Activity
From the data, copy out every line in which the word "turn" appears.
======== Material for this task
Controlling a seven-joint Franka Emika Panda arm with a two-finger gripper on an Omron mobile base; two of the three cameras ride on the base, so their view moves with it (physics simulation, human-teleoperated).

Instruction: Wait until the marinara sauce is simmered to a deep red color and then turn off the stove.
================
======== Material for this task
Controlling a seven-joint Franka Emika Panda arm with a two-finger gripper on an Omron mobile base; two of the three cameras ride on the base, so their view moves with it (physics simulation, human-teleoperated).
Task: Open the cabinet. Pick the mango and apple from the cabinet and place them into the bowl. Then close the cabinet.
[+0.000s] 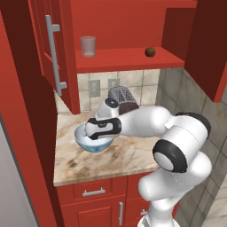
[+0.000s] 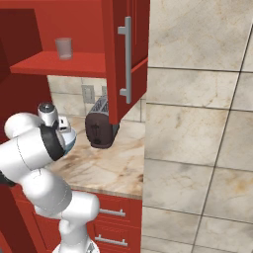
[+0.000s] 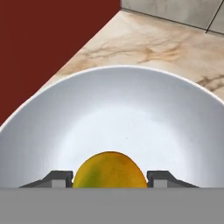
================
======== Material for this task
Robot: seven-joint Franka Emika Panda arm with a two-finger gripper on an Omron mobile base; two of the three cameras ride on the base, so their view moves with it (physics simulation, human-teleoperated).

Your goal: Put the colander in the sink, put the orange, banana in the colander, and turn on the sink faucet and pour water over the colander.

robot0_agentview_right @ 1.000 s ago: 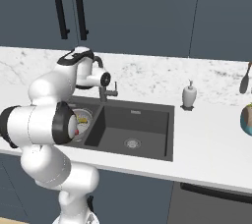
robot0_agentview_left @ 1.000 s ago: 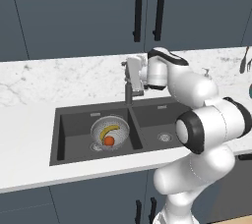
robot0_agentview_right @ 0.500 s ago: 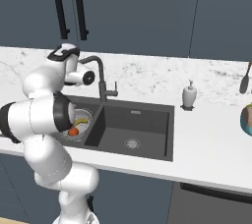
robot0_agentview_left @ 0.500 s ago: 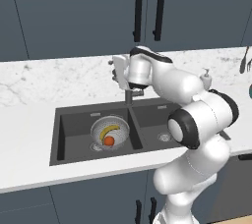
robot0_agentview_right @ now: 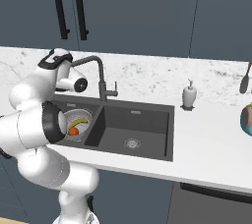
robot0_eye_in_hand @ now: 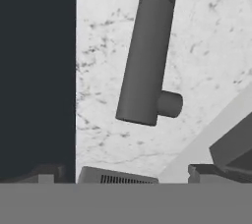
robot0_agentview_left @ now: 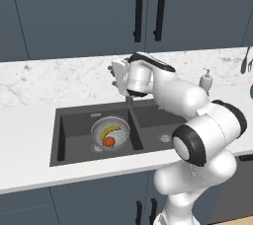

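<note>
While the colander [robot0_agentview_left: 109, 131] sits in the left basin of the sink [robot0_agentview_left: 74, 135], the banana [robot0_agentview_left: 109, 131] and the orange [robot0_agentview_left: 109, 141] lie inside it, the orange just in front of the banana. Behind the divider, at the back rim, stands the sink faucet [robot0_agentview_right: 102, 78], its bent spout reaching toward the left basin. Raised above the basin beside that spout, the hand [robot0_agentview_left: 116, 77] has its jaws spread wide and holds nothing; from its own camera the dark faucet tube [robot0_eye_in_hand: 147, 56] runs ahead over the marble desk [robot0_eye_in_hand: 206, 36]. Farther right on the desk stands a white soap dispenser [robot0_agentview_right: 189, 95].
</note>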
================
Task answer
Instruction: Wait until the marinara sauce is simmered to a deep red color and then turn off the stove.
Your goal: Put the colander in the sink, put the orange, banana in the colander, and turn on the sink faucet and pour water over the colander.

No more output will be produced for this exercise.